(Saved data entries)
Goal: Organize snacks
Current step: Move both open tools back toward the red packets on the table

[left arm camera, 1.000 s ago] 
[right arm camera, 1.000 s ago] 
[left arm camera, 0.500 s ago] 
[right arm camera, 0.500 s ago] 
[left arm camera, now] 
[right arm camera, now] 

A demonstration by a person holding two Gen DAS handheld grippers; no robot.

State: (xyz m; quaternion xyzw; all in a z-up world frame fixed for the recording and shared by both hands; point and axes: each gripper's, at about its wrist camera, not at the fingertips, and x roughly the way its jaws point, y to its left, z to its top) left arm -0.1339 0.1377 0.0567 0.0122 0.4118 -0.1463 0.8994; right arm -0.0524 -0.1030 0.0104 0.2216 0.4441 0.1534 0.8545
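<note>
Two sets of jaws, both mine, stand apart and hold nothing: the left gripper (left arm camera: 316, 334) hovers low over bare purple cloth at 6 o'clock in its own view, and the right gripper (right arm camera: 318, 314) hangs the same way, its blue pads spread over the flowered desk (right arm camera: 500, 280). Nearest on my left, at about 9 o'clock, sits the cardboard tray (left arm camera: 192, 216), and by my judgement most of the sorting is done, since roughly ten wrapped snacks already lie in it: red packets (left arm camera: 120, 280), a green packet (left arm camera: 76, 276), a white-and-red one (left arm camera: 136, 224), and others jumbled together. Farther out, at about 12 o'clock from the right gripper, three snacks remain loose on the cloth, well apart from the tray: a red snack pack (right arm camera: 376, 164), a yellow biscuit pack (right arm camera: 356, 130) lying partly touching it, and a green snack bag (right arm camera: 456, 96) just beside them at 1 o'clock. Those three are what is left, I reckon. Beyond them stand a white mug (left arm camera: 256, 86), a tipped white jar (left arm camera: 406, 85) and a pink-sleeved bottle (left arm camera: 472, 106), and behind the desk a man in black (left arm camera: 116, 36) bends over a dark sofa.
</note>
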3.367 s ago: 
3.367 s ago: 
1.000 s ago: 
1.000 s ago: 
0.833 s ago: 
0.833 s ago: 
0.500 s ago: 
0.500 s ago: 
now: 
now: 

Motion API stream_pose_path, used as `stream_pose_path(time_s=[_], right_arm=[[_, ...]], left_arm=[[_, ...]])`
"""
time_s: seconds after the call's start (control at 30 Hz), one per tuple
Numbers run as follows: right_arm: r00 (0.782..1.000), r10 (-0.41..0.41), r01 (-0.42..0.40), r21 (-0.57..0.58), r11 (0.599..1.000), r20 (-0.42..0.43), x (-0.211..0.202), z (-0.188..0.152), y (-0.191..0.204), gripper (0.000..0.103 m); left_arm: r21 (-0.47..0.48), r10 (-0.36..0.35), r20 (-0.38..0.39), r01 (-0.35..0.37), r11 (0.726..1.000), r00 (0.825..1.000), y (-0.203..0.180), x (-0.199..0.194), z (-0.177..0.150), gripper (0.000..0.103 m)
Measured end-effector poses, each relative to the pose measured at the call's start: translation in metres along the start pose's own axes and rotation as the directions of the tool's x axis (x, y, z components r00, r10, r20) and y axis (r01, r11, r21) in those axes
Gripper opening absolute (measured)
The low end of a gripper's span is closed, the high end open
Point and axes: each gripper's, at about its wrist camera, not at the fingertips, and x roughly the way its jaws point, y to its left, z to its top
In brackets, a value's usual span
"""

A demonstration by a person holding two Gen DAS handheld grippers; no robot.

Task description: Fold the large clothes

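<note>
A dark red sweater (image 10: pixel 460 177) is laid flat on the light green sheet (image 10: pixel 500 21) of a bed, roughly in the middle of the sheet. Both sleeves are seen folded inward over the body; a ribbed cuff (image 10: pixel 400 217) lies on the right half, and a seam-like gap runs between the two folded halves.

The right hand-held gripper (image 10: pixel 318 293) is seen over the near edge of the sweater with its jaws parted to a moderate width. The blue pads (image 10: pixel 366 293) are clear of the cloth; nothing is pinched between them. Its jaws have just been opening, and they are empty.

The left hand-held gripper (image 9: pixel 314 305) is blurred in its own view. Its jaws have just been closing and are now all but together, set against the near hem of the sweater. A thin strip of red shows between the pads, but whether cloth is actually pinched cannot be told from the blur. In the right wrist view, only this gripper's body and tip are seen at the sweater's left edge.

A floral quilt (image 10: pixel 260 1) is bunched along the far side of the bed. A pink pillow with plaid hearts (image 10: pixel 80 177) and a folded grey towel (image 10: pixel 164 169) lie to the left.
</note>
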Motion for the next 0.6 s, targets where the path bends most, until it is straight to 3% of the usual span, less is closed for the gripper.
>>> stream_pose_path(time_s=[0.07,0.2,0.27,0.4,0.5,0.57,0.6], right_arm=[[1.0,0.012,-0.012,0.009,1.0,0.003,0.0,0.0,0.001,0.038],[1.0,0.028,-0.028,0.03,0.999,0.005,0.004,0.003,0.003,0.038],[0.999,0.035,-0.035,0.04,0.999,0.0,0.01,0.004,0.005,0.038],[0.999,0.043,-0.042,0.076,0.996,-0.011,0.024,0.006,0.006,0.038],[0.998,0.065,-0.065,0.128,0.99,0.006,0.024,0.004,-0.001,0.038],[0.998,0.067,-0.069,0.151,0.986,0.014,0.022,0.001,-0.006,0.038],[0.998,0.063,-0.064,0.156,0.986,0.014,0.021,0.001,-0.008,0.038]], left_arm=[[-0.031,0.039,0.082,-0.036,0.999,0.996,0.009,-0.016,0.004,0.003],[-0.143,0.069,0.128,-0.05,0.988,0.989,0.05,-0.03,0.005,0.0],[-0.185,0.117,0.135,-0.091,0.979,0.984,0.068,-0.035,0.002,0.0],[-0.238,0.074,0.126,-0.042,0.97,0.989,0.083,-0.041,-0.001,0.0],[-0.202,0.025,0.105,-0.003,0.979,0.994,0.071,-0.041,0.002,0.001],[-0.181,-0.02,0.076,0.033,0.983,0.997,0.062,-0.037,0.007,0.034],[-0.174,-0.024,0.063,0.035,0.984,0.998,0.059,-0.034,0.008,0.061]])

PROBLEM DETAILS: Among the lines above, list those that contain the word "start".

SOLUTION TO THE EXERCISE:
time_s: seconds after the call's start (control at 30 Hz), one per tuple
Measured end-effector poses, each relative to the pose measured at the call's start: translation in metres along the start pose's own axes and rotation as the directions of the tool's x axis (x, y, z components r00, r10, r20) and y axis (r01, r11, r21) in those axes

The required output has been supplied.